ASX futures were up 29 points or 0.4 per cent at 7052 at 8.00 am AEST on Tuesday, pointing to a robust start to trading.
The S&P 500 slipped 0.24 percent, and the Dow Jones Industrial Average was off about 179 points, or 0.5 percent. Still, the tech-heavy Nasdaq Composite Index wrapped up the day showing some strength, up 0.4%.
Russia’s central bank raised interest rates overnight to 20% from 9.5% in an effort to stabilize the rouble after it plunged as much as 29% following a fresh wave of sanctions targeting the country’s reserves. Elsewhere, Shell followed BP in saying it would end its relationship with Russia’s oil and gas industry.
Amid the market chaos, investors fled to safer assets, driving down the yield on the 10-year Treasury note to 1.824 percent, from 1.984 percent Friday as bond prices climbed. Gold prices edged higher.
The S&P/ASX 200 ended up 0.7% at 7049.1 locally on Monday, rebounding from an early wobble to claw back some of last week’s large falls. The benchmark climbed 0.6% at opening and then immediately fell into the red as anxieties of Russian invasion of Ukraine continued to rattle investors.
But the rally was reinforcing itself, pulling back some of the 3.1% shed through last week as commodity stocks made strong gains.
Gold miners gained from the risk-off mood but Rio Tinto, BHP and BlueScope added 3.2%-6.25%. Fortescue, in the ex-dividend list, fell 2.4%.
Energy explorers Beach, Santos and Woodside all rose 1.3% to 1.5%.
Insurers QBE, Suncorp and IAG lost between 2.5% and 4.0% as floods hit eastern Australia.
Stock markets were mixed across Asia.

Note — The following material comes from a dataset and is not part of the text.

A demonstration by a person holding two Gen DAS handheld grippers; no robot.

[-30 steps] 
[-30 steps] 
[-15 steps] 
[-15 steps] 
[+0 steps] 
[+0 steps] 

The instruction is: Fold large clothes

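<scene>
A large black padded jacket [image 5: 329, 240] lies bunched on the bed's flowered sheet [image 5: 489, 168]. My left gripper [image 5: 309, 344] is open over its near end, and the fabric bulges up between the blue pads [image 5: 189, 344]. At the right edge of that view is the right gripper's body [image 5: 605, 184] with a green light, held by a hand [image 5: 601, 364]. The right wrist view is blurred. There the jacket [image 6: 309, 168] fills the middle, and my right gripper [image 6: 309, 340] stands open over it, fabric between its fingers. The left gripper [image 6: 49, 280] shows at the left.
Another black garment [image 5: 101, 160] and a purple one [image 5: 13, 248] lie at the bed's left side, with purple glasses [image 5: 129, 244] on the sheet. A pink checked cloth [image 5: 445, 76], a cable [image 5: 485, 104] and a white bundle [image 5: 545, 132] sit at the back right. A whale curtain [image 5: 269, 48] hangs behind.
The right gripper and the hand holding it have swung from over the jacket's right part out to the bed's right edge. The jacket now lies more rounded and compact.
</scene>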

In Asia, China’s Shanghai Composite gained 0.3% and the Hang Seng lost 0.2%, while Japan’s Nikkei 225 gained 0.2%.
In commodities, gold futures rose 1.3% to $US 1911.78; Brent crude gained 3.1% to $US 100.99; Iron ore rose 4.2% to US$139.10.
Bond markets returned to a risk off mood with the Australian 10-year bond yield at 2.13%.
At 8.00am AEST, having dropped from the previous close of 72.29. The WSJ Dollar Index, which measures the value of the US dollar against 16 other currencies, was up slightly at 90.03.
Asia
Over in Asia, Chinese stocks ended up, led by coal producers and miners. Policies by the government to stabilize growth in China are likely the more decisive factor for the domestic market, while any external volatility should have a relatively muted influence, according to China International Capital Corp. Yankuang Energy climbed 3.2%, China Shenhua gained 2.7%, while Zijin Mining and Aluminum Corp. of China were up 2.5% and 2.4%, respectively.
Among the notable decliners, China Tourism Group Duty Free fell 3.6% and Seazen Holdings slipped 3.0%, following weaknesses in Hong Kong-listed Chinese property shares. The Shanghai Composite Index rose 0.3%, the Shenzhen Composite Index advanced 0.3% and the ChiNext Price Index grew 0.9%.
Hong Kong stocks were also lower, with declines from property-related companies, but the benchmark Hang Seng Index finished down just 0.2% at 22713.02. The sector is weighed down by persistent liquidity fears, with investors worried about maturing debts, Bocom International analyst Philip Tse said. Country Garden Holdings, Country Garden Services and Hang Lung Properties declined 2.9 percent, 2.5 percent and 2.2 percent, respectively. Sunac China also fell, by 16%, and Zhenro Properties lost 5.6%. Concerns about Russia’s invasion of Ukraine are also adding to sentiment headwinds and weighing on Asian equities.
Japanese stocks finished higher, led by advances in shipping and metal stocks despite continued uncertainty surrounding the war in Ukraine. Top shipper Nippon Yusen rose 4.6% and Sumitomo Metal Mining advanced 4.2%. Shares of several companies that have significant business exposure in Russia have also declined. Mitsui & Co. dropped 4.3% and Japan Tobacco retreated 3.6%. The Nikkei Stock Average gained 0.2%. Investors are looking to headlines in Ukraine.
Europe
European stocks were lower but recouped some of their steepest earlier losses as markets regained their composure after Russia invaded Ukraine. The pan-European Stoxx 600 fell 0.1%.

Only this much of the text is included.